THREE BILLBOARDS OUTSIDE EBBING, MISSOURI

THREE BILLBOARDS OUTSIDE EBBING, MISSOURI
Martin McDonagh, 2017

LE COMMENTAIRE

En tant que consommateurs, nous sommes devenus aujourd’hui les victimes du matraquage publicitaire qui viole littéralement chaque jour notre attention à coups de messages plus ridicules les uns que les autres. Fut un temps, on avait l’impression que les publicitaires savaient encore à quoi servaient les préliminaires. Ils vendaient, certes, mais avec la manière. Fut un temps, ils savaient saisir de l’occasion de parler d’une lessive pour partager une réflexion sur la liberté de se salir. Fut un temps la publicité n’était pas juste de la réclame. Fut un temps on savait se servir des panneaux d’affichage.

LE PITCH

Mildred Hayes (Frances McDormand) affiche sa colère.

LE RÉSUMÉ

Angela Hayes, la fille de Mildred et Charlie (John Hawkes) Hayes a été retrouvée morte et violée. Sept mois plus tard, l’enquête est au point mort.
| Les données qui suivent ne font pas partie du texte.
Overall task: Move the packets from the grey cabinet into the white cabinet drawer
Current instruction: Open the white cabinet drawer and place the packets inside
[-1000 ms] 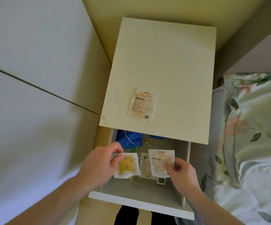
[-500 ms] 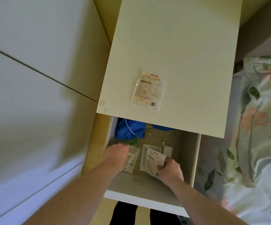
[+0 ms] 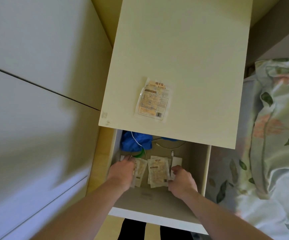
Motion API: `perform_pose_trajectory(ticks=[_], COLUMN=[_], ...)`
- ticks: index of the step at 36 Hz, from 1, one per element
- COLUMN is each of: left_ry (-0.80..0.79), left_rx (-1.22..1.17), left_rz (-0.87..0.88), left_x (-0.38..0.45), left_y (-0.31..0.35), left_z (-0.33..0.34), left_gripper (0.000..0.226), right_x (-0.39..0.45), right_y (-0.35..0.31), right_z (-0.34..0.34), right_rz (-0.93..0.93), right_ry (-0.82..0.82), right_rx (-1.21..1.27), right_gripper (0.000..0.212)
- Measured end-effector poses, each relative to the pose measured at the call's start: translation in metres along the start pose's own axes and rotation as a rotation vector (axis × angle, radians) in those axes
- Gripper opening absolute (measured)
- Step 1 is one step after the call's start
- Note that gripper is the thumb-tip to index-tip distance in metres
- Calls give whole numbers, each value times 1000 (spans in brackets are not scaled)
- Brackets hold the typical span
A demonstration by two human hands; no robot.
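Drawer [image 3: 159, 215] of white cabinet [image 3: 180, 54] open at 6 o'clock. Left hand [image 3: 123, 172] presses a packet [image 3: 140, 170] flat, fingers extended. Right hand [image 3: 181, 181] pinches right edge of packet stack [image 3: 157, 172]. One hand-warmer packet [image 3: 153, 100] lies on cabinet top, 12 o'clock. Blue cloth [image 3: 135, 141] at drawer back.

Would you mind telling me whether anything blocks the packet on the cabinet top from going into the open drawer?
Nothing visible does. The packet lies alone on the cabinet top, and the drawer below is open, with bare floor at its front.
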State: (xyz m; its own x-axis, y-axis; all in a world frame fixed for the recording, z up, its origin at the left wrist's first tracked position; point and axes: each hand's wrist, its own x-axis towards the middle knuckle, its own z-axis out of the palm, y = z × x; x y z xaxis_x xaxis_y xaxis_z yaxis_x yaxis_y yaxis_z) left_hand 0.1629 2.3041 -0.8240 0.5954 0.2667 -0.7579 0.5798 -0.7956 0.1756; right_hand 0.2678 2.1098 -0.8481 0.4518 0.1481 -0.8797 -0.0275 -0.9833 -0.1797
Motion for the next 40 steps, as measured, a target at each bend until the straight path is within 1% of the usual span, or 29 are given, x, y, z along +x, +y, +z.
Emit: perform_pose_trajectory(ticks=[3,5,7,10,13,15,18,21,24,26,27,31,35,37,40], left_ry=[114,193,259,373,493,578,642,601,491,428,415,422,362,306,226], left_rx=[-110,-178,-254,-354,-412,-425,-414,-333,-213,-95,-41,83,64,-9,-198], left_rz=[66,124,171,218,203,163,116,107,151,173,173,148,97,117,204], left_x=[-11,-22,-34,-50,-52,-43,-17,15,39,48,51,54,40,27,-2], left_y=[5,9,14,23,32,37,45,54,65,71,73,77,69,61,52], left_z=[-18,-36,-55,-91,-130,-155,-185,-205,-217,-222,-225,-225,-212,-201,-178], left_gripper=[55,44,32,25,25,27,38,60,83,93,95,86,70,55,21], right_x=[-13,-19,-28,-43,-61,-70,-77,-72,-64,-58,-56,-52,-53,-55,-60], right_y=[-5,-8,-14,-29,-46,-58,-73,-81,-81,-75,-72,-60,-57,-55,-52], right_z=[-15,-25,-39,-65,-95,-115,-138,-152,-161,-163,-162,-153,-143,-140,-137], right_rz=[-68,-135,-207,-300,-378,-441,-492,-522,-524,-500,-495,-514,-518,-527,-538], right_ry=[12,28,10,-26,3,59,114,200,279,286,287,299,294,300,304], right_rx=[15,62,113,157,206,238,292,229,216,232,242,204,208,202,166], right_gripper=[48,44,39,29,24,22,21,24,26,26,27,28,30,31,36])
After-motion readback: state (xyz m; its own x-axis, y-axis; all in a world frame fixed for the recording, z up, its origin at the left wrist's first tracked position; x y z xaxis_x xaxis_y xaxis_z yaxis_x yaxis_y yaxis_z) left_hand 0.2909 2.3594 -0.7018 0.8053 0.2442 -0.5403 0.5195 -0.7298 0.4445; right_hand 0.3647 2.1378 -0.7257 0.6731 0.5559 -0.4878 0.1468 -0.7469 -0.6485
Mildred décide de louer trois panneaux d’affichage pour sensibiliser l’opinion publique. Elle interpelle directement le chef de la police locale William ‘Bill’ Willoughby (Woody Harrelson).

L’officier James Dixon (Sam Rockwell) va utiliser tous les moyens possibles pour faire retirer ces panneaux d’affichage que personne ne peut ignorer bien qu’ils se trouvent à la sortie de la ville.

Willoughby, impuissant face à cette affaire ainsi que face à son cancer en phase terminale, préfère mettre fin à ses jours. Fou de rage, Dixon se venge en violentant le jeune Red Welby (Caleb Landry Jones) qui avait loué les fameux panneaux d’affichage à Mildred. Il se fera virer sur le champs par le chef Abercrombie (Clarke Peters) qui remplace Willoughby.

La ville est en émoi. Mildred reçoit à la fois des messages de soutien ainsi que des menaces de la part d’un homme mystérieux (Brendan Sexton III). Charlie met le feu aux panneaux d’affichage. Mildred s’accroche et se venge à son tour en jetant des cocktails molotov sur le commissariat, sans savoir que Dixon est à l’intérieur en train de lire une lettre que Willoughby lui avait adressé après son suicide.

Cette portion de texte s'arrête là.